More than a survival story, Hatchet is a tale of tough decisions. When all is stripped down to the barest essentials, Brian discovers some stark and simple truths: Self-pity doesn't work. Despair doesn't work. And if Brian is to survive physically as well as mentally, he must discover courage.

It’s a definite must-read for kids who love adventure and a great choice for reluctant readers. It’s the type of book that you can’t stop reading until you know how it ends.

Friday, February 12, 2010

FlashBack Friday- Sarah Plain and Tall by Patricia MacLachlan



Flashback Friday was started over at Lovely Little Shelf (the awesome book blog of an NBC friend of mine). It’s a chance to revisit some of our favorite childhood reads and talk about why we loved them.

For this week’s edition I’ve chosen Sarah Plain and Tall by Patricia MacLachlan. This story is really special to me because a) it’s just a really sweet/heartwarming story and b) it’s one of the books that I read with my Mom, chapter by chapter every night until we were done. We’d get comfy in my bed and take turns reading out loud and c) it was one of my first experiences with a literary love story- something that I still look for in the books I read today.


GoodReads Description:  MacLachlan, author of Unclaimed Treasures, has written an affecting tale for children. In the late 19th century a widowed midwestern farmer with two children--Anna and Caleb--advertises for a wife. When Sarah arrives she is homesick for Maine, especially for the ocean which she misses greatly. The children fear that she will not stay, and when she goes off to town alone, young Caleb--whose mother died during childbirth--is stricken with the fear that she has gone for good. But she returns with colored pencils to illustrate for them the beauty of Maine, and to explain that, though she misses her home, "the truth of it is I would miss you more." The tale gently explores themes of abandonment, loss and love.

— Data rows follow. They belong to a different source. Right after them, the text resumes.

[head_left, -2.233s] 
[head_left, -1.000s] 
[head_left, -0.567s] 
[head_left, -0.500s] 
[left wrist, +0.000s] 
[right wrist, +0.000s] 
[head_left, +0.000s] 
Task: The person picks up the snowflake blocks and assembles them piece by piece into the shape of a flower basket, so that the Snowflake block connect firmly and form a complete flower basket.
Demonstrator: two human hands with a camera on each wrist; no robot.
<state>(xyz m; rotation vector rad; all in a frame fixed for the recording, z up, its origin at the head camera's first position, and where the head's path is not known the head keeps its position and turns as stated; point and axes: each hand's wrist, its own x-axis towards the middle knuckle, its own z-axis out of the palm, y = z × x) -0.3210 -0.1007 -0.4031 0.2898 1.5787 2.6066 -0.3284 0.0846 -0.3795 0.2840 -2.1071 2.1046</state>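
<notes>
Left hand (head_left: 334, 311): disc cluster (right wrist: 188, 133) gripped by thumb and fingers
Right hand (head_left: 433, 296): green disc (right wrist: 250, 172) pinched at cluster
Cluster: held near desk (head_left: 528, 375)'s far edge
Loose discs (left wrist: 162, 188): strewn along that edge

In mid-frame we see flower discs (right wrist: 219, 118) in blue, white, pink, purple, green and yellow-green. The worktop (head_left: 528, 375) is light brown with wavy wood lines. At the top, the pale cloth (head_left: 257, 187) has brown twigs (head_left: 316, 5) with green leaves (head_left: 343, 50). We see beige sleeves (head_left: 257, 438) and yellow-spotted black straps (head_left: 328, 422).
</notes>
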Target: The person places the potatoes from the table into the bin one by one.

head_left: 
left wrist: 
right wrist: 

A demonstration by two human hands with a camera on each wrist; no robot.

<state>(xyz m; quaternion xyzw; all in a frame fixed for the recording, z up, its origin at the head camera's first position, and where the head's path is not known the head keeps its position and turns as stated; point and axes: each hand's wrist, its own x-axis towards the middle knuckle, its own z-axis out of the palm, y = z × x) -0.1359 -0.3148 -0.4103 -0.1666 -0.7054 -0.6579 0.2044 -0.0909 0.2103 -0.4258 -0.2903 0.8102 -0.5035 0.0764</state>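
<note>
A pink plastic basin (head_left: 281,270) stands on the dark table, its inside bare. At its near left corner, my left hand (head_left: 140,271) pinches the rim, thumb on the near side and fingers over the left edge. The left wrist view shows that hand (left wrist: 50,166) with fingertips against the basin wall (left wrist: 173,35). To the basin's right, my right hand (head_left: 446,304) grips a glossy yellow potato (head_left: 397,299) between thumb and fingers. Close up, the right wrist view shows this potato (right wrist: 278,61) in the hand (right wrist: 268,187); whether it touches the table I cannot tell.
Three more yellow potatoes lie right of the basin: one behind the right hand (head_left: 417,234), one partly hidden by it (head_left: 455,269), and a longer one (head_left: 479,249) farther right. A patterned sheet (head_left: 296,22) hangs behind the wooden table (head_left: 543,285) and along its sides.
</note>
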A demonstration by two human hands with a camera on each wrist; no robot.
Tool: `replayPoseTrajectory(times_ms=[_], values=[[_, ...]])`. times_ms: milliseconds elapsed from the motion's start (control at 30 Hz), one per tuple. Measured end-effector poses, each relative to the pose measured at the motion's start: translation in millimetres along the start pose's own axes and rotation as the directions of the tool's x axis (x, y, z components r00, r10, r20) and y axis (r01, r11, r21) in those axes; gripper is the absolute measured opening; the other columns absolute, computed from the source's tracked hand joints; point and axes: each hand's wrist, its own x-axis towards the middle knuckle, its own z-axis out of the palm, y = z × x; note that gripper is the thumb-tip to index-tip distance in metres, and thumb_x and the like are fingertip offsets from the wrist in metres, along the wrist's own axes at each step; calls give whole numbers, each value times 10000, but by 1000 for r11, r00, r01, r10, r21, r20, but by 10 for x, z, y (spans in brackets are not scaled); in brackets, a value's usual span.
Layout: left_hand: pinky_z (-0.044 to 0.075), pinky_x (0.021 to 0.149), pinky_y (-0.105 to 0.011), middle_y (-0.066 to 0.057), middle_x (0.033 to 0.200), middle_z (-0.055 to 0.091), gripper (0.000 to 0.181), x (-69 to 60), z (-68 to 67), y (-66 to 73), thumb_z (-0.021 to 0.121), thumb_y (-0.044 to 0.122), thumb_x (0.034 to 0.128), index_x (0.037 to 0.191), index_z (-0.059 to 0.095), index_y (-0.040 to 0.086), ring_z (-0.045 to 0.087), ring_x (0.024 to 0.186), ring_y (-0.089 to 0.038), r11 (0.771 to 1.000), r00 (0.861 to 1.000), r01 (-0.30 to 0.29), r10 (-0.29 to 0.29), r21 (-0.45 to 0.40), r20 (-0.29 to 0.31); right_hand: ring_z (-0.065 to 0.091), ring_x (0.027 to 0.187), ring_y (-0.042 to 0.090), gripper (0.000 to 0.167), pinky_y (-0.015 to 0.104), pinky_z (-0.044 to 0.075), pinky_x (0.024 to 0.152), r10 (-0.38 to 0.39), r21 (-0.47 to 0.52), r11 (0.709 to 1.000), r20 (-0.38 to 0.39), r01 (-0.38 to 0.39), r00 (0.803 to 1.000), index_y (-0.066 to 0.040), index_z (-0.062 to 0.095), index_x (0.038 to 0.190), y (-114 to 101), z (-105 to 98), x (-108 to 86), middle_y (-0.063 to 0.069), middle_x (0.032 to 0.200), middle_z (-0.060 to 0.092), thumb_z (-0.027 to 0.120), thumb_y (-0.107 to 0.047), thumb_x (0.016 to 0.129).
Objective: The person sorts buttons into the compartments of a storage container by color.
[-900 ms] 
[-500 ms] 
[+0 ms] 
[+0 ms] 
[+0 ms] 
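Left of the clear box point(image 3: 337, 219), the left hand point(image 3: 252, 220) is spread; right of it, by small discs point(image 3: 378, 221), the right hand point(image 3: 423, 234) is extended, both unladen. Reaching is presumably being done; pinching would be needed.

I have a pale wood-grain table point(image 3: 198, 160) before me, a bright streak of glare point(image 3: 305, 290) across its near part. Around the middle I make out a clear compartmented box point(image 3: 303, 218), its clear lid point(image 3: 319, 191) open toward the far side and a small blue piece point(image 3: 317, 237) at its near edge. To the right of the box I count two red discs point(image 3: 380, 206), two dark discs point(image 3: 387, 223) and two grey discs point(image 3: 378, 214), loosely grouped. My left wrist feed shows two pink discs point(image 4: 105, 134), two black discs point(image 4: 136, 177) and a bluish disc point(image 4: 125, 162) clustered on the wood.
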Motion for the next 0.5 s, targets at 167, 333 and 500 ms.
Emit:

This is definitely a book I’m going to have to find for my personal library. I hope to be able to share it with my kids just like I did with my Mom.

Friday, February 5, 2010

Flashback Friday- Number the Stars by Lois Lowry





Flashback Friday was started over at Lovely Little Shelf (the awesome book blog of an NBC friend of mine). It’s a chance to revisit some of our favorite childhood reads and talk about why we loved them.


The timing of my first Flashback Friday post couldn’t have been more appropriate because just today I received one of my favorite books of all time in the mail. It’s a book that I read for the first time in the 6th grade for a book report and have been in love with ever since.

Number the Stars by Lois Lowry is the story of a young girls struggle in war-torn, Nazi occupied Copenhagen, Denmark. Written with classic Lowry beauty, the story sucks readers in and gently gives young people an insight to the struggles of the Jewish population and horrors of Nazi occupation during WWII.

This, along with 2 other of Lowry's books that I will save for future FBF posts, are the reason I consider her among my favorite authors.



Goodreads Description: Ten-year-old Annemarie Johansen and her best friend Ellen Rosen often think of life before the war. It's now 1943 and their life in Copenhagen is filled with school, food shortages, and the Nazi soldiers marching through town. When the Jews of Denmark are "relocated". Ellen moves in with the Johansens and pretends to be one of the family. Soon Annemarie is asked to go on a dangerous mission to save Ellen's life.

And I’m not the only one who loves this book. It has been awarded several awards including A “School Library JournalBest Book of the Year and John Newberry Medal- the most distinguished contribution to American Literature for Children. It was also an ALA Notable Book.

No matter your age, if you are a book lover and haven't read this.. do it.  It's an incredible story.